The symptoms of withdrawal can range from mild to severe, but even mild withdrawal symptoms can be very difficult to endure. The most common withdrawal symptoms include:

  • Severe cravings
  • Cold chills
  • Body aches
  • Abdominal cramps and diarrhea
  • Nausea and vomiting

While heroin withdrawal makes you feel like you’re dying, it isn’t usually life-threatening.

Medical Detox

Medical detox is recommended for heroin withdrawal because of the high relapse rate associated with withdrawal symptoms. Medical detox is supervised by doctors who give you medications to help reduce the intensity of withdrawal and even shorten the time it takes to detox. Unfortunately, once withdrawal ends, the intense cravings don’t, and these can make ongoing recovery very difficult.
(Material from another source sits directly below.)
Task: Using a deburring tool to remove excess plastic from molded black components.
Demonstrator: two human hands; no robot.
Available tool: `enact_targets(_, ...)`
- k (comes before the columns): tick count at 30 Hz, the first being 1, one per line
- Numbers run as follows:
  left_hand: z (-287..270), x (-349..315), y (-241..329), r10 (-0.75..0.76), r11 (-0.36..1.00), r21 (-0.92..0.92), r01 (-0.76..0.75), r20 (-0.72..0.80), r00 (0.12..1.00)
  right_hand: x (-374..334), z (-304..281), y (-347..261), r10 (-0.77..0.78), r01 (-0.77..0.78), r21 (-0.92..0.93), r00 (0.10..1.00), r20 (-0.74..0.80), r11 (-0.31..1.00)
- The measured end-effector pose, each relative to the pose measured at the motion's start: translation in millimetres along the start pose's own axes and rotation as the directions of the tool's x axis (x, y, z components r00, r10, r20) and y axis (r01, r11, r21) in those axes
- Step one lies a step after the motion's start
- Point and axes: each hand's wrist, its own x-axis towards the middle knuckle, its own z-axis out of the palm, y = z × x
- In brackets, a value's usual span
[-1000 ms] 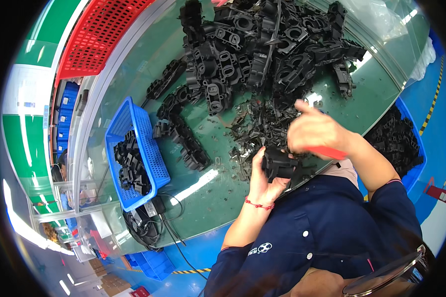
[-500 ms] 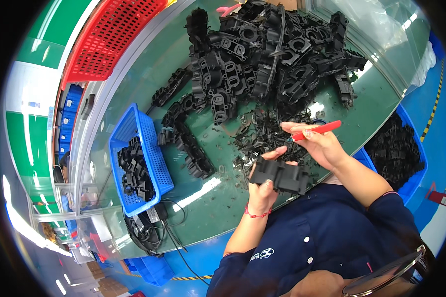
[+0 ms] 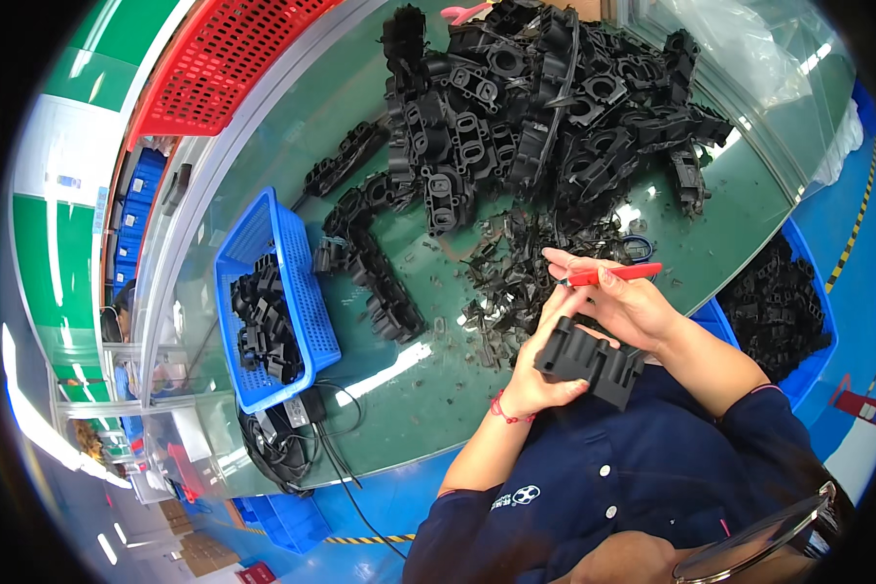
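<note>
My left hand [image 3: 535, 375] is closed round a black moulded plastic part [image 3: 599, 362], its thumb across the near side. The part is tilted in front of my chest, close to the table's edge. In my right hand [image 3: 633, 310] is a slim red-handled tool [image 3: 613, 275], with a short dark tip pointing left; its exact kind is hard to make out. Fingers of my right hand are near or touching the left fingertips above the part. Beyond both hands lies a heap of black plastic scraps [image 3: 501, 282].
A large pile of black moulded parts [image 3: 477, 88] covers the far side of the green table [image 3: 399, 389]. At left stands a blue basket [image 3: 307, 292] holding black pieces, with cables [image 3: 336, 453] beside it. A blue bin [image 3: 810, 341] of black parts stands at right.
My left hand has moved right and toward my body, turning the black part to a steeper tilt. My right hand has shifted slightly nearer, the red tool now lying flatter.
</note>
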Motion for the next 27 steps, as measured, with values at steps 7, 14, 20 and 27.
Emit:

Medication-Assisted Treatment

In many cases, people addicted to heroin will choose medication-assisted treatment, also known as maintenance therapy. Instead of detoxing, certain medications are given to keep withdrawal from setting in and to keep cravings away. The most common drugs for maintenance therapy are methadone, buprenorphine and naltrexone.

Medication-assisted treatment lets people get their lives back together without intense cravings or fear of withdrawal symptoms leading to relapse. Research shows that maintenance therapy keeps people in treatment longer and results in lower relapse rates than detox, and it’s considered better than detox for long-term recovery.